Work started (on the 503 Mark II software system) with a team of fifteen programmers and the deadline for delivery was set some eighteen months ahead in March 1965.
Although I was still managerially responsible for the 503 Mark II software, I gave it less attention than the company’s new products and almost failed to notice when the deadline for its delivery passed without event.
The programmers revised their implementation schedules and a new delivery date was set some three months ahead in June 1965. Needless to say, that day also passed without event.
I asked the senior programmers once again to draw up revised schedules, which again showed that the software could be delivered within another three months. I desperately wanted to believe it but I just could not. I disregarded the schedules and began to dig more deeply into the project.
The entire Elliott 503 Mark II software project had to be abandoned, and with it, over thirty man-years of programming effort, equivalent to nearly one man’s active working life, and I was responsible, both as designer and as manager, for wasting it.
Mr. Hoare’s classic speech is the source of a few great quotes that have transcended time:
I conclude that there are two ways of constructing a software design: One way is to make it so simple that there are obviously no deficiencies and the other way is to make it so complicated that there are no obvious deficiencies. The first method is far more difficult…. No committee will ever do this until it is too late.
A feature which is included before it is fully understood can never be removed later.
At first I hoped that such a technically unsound project would collapse but I soon realized it was doomed to success.
The price of reliability is the pursuit of the utmost simplicity. It is a price which the
very rich find most hard to pay.
The mistakes which have been made in the last twenty years are being repeated today on an even grander scale. (1980)

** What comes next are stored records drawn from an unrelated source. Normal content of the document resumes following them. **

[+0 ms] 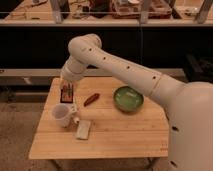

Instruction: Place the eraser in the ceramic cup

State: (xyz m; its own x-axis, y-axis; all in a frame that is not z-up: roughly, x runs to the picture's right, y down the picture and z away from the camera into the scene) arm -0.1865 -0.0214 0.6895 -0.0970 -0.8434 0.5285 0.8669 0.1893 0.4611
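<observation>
Just above the ceramic cup (61, 114): gripper (66, 91) pinching the eraser (66, 94).
Pickup is done; eraser hangs just behind the cup rim; centring over the cup and release remain.

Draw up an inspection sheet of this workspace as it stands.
Surface: wooden table, slatted top.
Job's things: eraser held in the air just above the cup; cup upright, eraser not yet inside.
Clutter: red stick, green bowl and pale slab, all lying on the table.
Grippers: gripper shut on the eraser, close over the cup's far rim.
Cables: nothing seen.
Surroundings: cluttered shelf behind.
</observation>
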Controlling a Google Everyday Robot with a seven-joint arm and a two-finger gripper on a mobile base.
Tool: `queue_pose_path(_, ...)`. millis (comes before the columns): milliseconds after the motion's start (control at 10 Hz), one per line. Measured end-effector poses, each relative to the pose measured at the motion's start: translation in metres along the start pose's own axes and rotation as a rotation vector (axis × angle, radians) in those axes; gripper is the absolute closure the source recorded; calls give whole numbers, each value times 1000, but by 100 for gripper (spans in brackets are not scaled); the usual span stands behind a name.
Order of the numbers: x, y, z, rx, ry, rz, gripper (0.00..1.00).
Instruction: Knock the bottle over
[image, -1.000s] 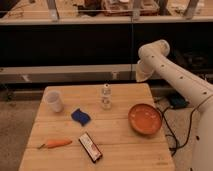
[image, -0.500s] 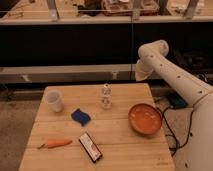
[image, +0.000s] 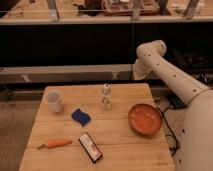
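The bottle (image: 106, 96) is small, slim and whitish with a narrower white cap. It stands upright near the far middle of the wooden table (image: 120, 150). My white arm (image: 170, 75) rises from the right and bends at an elbow above the table's far right corner. My gripper (image: 141, 74) is at the arm's lower end, just beyond the table's far right edge. It is to the right of the bottle, behind it and well apart from it.
A wider white cup (image: 53, 100) stands at the far left. A blue sponge (image: 81, 117) lies in front of the bottle. An orange bowl (image: 145, 119) sits at the right. A carrot (image: 56, 144) and a dark flat packet (image: 90, 146) lie near the front.
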Motion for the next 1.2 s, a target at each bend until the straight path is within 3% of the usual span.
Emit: queue_pose_path(1200,-11,-32,36,7,-40,-20,93)
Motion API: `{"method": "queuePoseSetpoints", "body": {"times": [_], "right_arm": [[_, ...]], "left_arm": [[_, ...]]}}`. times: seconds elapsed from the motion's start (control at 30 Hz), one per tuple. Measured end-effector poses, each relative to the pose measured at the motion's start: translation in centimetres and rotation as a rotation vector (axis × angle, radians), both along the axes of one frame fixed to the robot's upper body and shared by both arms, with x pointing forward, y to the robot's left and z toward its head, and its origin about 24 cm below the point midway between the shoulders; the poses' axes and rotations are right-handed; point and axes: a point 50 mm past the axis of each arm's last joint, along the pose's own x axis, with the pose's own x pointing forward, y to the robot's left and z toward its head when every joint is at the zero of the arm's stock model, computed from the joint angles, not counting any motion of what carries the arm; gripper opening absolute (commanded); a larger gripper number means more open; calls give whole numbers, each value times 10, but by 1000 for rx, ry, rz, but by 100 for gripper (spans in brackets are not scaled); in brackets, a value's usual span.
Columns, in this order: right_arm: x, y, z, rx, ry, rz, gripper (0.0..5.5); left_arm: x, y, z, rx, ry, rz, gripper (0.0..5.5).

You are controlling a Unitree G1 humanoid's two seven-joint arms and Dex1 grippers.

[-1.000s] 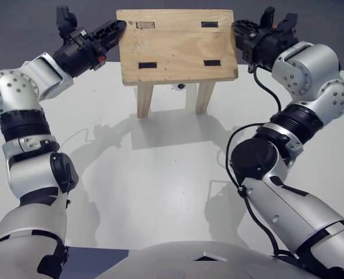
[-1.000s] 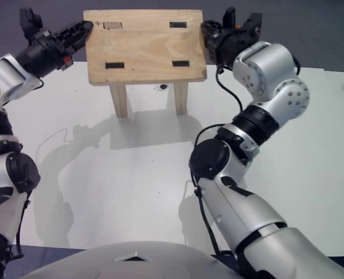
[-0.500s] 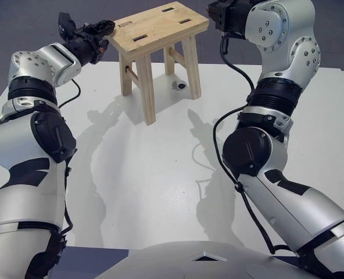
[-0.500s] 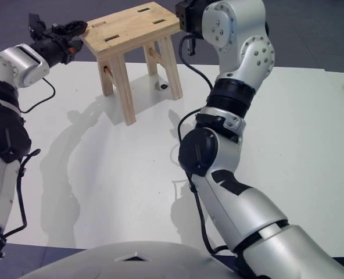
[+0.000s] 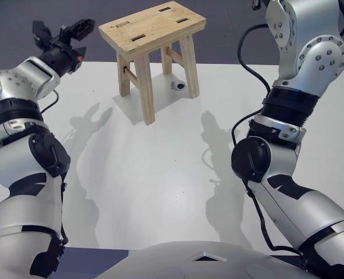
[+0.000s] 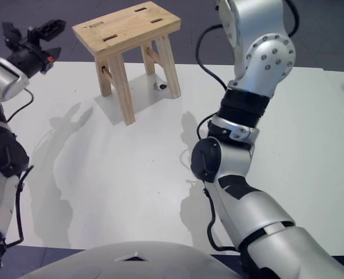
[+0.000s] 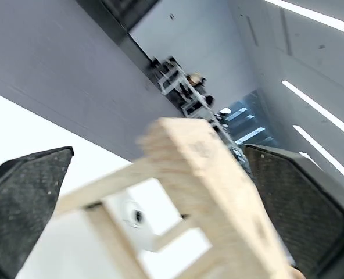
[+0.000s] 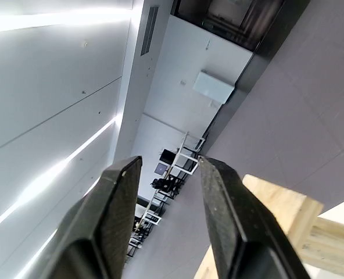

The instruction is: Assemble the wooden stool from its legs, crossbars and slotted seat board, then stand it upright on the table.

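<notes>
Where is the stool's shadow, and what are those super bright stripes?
Left eye view: the stool throws a soft grey shadow on the white table, right under and beside its legs. Right wrist view: the stripes are long strip lights in the room, glaring white beyond the right gripper. Left wrist view: similar light strips glow past the stool.

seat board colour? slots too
The seat board is pale natural wood; its slots look dark. Best in the left eye view.
</notes>
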Motion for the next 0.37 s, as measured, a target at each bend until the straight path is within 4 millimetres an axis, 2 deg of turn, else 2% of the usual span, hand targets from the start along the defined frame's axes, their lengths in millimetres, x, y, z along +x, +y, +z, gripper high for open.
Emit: {"method": "queuePoseSetpoints", "body": {"times": [0.07, 0.13, 0.27, 0.37], "right_arm": [[2, -12, -15, -115, 13, -107, 273], [3, -21, -27, -247, 16, -206, 302], [1, -46, -56, -678, -17, -506, 368], [-6, -56, -70, -971, -92, -706, 424]], "left_arm": [[-11, 11, 8, 82, -94, 100, 540], [-20, 12, 15, 151, -159, 174, 540], [-30, -3, 21, 415, -206, 433, 540], [-36, -14, 17, 560, -230, 636, 540]]}}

Dontcha think that last quote can be restated today as:
The mistakes which have been made in the last fifty years are being repeated today on an even grander scale.
Since man’s ability to cope with complexity is relentlessly being dwarfed by his propensity to create ever greater complexity, the same statement might probably be true 50 years hence, no?
When a failure occurs in a complex, networked, socio-technical system, the probability is high that the root cause is located far away from the failure detection point in time, space, or both. The progression in time goes something like this:
fault ———–> error———-> error—————–>error——>failure discovered!
An unanticipated fault begets an error, which begets another error(s), which begets another error(s), etc, until the failure is manifest via loss of life or money somewhere and sometime downstream in the system. In the case of a software system, the time from fault to catastrophic failure may take milliseconds, but the distance between fault and failure can be in the 100s of thousands of lines of source code sprinkled across multiple machines and networks.
Let’s face it. Envisioning, designing, coding, and testing for end-to-end “system level” error conditions in software systems is unglamorous and tedious (unless you’re using Erlang – which is thoughtfully designed to lessen the pain). It’s usually one of the first things to get jettisoned when the pressure is ratcheted up to meet some arbitrary schedule premised on a baseless, one-time, estimate elicited under duress when the project was kicked-off. Bummer.